» PROBLEM DESCRIPTION: Copy every line from the records below that holds the word "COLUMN".

★ ★ ★ ★ ★ ★ ★

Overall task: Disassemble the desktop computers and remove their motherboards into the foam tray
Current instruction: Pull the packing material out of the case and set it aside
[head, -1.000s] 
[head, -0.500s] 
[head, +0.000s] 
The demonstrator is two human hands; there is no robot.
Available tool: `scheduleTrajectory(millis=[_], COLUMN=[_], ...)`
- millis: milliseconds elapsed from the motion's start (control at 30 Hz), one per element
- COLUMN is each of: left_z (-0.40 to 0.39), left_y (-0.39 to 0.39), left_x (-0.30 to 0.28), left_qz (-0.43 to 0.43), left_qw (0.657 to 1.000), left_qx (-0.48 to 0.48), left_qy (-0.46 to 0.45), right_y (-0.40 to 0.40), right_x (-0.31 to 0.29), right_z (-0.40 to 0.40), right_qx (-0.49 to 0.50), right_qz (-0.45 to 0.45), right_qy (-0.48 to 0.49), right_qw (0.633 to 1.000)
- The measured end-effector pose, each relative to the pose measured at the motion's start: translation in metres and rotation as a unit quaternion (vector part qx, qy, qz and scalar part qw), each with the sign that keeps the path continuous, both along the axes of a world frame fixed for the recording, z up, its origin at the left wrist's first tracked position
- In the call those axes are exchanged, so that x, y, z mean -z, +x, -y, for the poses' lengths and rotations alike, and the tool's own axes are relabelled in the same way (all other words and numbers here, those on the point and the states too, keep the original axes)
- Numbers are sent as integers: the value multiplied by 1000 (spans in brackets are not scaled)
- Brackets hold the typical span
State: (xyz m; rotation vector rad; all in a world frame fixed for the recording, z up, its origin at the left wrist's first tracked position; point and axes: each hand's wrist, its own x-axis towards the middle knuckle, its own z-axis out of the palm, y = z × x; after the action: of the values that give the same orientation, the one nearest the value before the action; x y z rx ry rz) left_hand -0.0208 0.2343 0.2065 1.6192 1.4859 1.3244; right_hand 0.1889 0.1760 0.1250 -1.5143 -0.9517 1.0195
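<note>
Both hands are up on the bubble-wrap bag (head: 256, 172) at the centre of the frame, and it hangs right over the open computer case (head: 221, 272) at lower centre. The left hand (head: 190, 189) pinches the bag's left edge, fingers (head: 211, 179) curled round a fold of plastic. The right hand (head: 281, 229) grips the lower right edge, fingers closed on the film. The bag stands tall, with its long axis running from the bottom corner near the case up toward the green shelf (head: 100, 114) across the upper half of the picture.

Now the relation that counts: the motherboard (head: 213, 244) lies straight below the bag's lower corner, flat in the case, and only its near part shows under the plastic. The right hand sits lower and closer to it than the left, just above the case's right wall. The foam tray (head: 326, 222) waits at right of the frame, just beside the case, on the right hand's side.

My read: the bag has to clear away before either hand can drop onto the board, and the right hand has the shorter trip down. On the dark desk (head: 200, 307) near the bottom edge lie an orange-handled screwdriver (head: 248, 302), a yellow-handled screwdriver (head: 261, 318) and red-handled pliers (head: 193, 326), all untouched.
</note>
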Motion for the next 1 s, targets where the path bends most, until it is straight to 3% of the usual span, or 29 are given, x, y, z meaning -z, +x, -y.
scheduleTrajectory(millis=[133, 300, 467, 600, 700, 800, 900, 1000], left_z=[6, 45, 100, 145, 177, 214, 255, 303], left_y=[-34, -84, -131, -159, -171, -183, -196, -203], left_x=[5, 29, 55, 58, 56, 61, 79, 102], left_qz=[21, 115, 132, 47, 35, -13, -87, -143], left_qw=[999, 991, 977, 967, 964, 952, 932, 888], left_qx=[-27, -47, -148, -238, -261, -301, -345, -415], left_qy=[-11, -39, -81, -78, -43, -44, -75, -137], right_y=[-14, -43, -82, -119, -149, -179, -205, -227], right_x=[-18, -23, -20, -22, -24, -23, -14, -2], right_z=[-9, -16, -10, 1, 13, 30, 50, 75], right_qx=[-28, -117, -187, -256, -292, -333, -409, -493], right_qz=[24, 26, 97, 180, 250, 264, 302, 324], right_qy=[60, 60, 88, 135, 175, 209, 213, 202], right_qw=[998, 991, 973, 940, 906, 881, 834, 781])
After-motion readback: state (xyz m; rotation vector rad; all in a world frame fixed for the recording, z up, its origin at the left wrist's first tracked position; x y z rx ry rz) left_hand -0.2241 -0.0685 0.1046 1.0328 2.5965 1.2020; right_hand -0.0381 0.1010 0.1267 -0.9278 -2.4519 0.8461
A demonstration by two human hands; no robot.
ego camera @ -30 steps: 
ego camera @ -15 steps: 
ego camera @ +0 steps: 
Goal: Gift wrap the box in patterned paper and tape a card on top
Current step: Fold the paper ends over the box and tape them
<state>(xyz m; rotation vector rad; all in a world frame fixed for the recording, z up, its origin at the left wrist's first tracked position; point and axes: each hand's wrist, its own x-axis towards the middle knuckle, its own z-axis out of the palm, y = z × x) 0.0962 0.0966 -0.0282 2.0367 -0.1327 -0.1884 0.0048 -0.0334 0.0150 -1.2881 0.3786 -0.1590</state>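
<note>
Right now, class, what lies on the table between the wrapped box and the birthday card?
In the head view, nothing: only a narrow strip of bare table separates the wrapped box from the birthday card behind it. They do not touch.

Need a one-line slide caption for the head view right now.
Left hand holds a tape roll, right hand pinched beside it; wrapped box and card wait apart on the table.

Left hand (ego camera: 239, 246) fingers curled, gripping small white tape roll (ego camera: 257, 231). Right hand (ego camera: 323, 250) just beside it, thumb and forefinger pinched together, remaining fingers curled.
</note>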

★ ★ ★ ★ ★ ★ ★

» RESPONSE TO THE TASK:
Available tool: `scheduleTrajectory(millis=[_], COLUMN=[_], ...)`
- COLUMN is each of: left_z (-0.40 to 0.39), left_y (-0.39 to 0.39), left_x (-0.30 to 0.28), left_qz (-0.43 to 0.43), left_qw (0.657 to 1.000), left_qx (-0.48 to 0.48), left_qy (-0.46 to 0.45), right_y (-0.40 to 0.40), right_x (-0.31 to 0.29), right_z (-0.40 to 0.40), right_qx (-0.49 to 0.50), right_qz (-0.45 to 0.45), right_qy (-0.48 to 0.49), right_qw (0.633 to 1.000)

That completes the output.